**Exercise instructions:**
What you should repeat is the run of lines from the top of the listing below through the line with "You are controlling", exactly, with no pictures.
*** Begin section ***
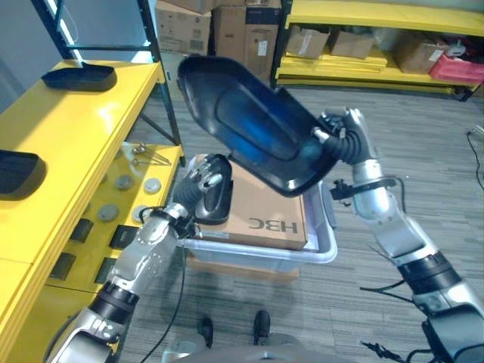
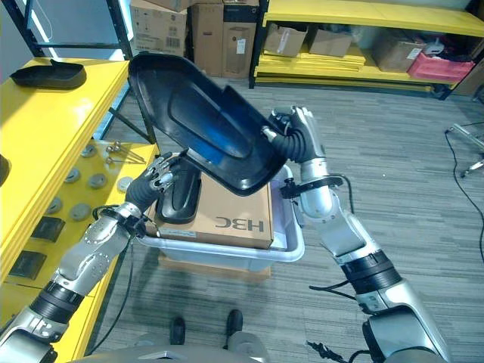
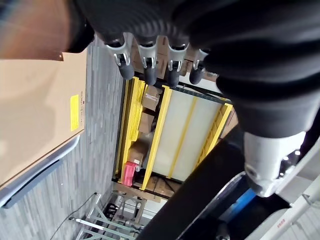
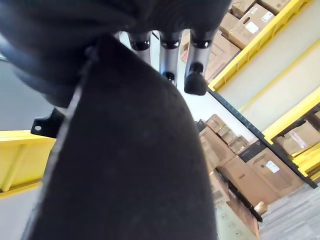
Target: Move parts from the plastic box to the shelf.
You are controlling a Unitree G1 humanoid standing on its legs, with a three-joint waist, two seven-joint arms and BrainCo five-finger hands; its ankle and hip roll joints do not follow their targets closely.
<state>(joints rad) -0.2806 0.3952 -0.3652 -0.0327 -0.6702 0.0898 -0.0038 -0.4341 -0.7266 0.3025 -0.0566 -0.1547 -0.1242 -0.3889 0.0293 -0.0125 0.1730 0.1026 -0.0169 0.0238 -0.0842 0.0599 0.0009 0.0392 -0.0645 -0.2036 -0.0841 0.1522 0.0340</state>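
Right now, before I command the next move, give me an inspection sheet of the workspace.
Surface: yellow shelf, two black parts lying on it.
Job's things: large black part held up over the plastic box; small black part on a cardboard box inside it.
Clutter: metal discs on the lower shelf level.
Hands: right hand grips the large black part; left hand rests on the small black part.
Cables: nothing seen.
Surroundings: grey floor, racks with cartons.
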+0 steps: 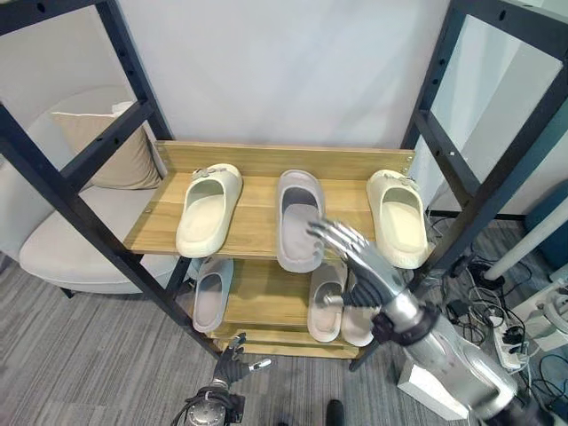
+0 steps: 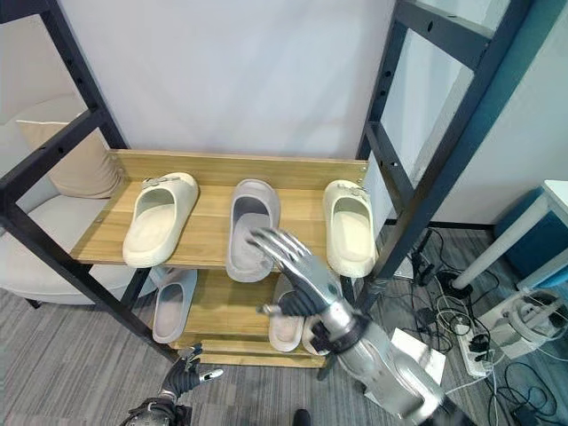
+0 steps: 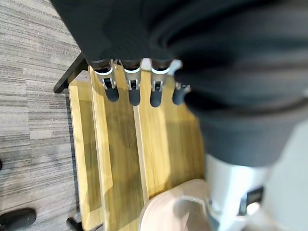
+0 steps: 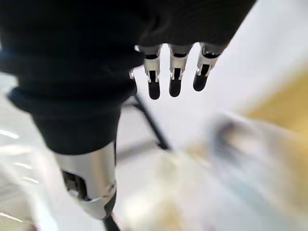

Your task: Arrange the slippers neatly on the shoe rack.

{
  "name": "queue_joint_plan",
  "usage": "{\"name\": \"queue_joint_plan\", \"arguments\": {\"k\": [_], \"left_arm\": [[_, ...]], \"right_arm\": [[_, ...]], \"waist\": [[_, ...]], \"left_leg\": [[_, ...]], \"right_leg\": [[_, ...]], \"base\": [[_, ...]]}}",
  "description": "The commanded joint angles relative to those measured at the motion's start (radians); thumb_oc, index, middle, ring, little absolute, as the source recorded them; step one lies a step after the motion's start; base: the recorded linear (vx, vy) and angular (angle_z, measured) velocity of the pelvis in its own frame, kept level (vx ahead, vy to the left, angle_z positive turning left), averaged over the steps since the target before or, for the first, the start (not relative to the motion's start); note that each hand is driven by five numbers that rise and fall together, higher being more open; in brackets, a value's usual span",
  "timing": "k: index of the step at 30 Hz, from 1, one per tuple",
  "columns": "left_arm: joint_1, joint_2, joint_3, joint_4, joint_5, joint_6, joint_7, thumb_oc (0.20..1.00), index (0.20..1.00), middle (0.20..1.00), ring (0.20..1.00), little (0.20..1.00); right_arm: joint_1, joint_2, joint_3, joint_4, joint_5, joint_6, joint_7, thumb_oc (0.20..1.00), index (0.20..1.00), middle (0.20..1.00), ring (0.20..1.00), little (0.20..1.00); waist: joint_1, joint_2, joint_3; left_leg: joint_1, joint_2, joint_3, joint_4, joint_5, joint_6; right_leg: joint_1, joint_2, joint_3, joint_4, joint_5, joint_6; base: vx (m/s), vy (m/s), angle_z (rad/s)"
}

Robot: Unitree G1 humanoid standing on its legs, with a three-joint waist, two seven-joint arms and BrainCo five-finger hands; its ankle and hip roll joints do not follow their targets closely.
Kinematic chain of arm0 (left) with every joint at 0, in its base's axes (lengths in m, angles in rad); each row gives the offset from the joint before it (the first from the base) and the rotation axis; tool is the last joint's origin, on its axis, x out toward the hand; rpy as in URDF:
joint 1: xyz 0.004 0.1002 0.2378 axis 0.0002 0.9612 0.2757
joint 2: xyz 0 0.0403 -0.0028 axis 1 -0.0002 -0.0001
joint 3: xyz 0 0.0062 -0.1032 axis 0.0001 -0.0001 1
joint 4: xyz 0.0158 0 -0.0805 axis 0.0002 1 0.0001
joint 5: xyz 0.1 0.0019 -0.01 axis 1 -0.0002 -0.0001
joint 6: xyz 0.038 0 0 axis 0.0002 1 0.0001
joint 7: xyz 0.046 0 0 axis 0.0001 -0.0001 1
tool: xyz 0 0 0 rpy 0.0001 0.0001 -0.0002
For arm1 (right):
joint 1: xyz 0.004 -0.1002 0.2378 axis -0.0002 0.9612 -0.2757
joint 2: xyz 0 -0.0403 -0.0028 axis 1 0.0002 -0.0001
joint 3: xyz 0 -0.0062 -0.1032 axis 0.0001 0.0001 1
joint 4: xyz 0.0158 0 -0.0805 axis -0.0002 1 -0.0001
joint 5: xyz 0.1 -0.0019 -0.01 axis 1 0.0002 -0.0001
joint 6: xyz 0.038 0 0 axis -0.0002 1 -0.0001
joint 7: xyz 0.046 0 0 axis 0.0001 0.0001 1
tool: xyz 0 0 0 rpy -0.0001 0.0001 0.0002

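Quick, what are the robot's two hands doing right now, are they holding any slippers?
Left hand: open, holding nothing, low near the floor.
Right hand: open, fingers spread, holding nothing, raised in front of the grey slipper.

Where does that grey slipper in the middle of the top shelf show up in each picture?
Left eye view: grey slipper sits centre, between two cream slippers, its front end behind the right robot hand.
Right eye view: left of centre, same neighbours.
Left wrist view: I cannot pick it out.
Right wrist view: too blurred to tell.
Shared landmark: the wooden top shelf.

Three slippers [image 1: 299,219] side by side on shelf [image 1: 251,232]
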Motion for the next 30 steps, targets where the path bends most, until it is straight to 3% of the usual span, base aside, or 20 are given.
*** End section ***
**Answer space:**
Target: Move parts from the plastic box to the shelf.
You are controlling a Unitree G1 humanoid standing on its legs, with a three-joint waist, two seven-joint arms and BrainCo five-finger hands; its ankle and hip roll joints do not follow their targets closely.

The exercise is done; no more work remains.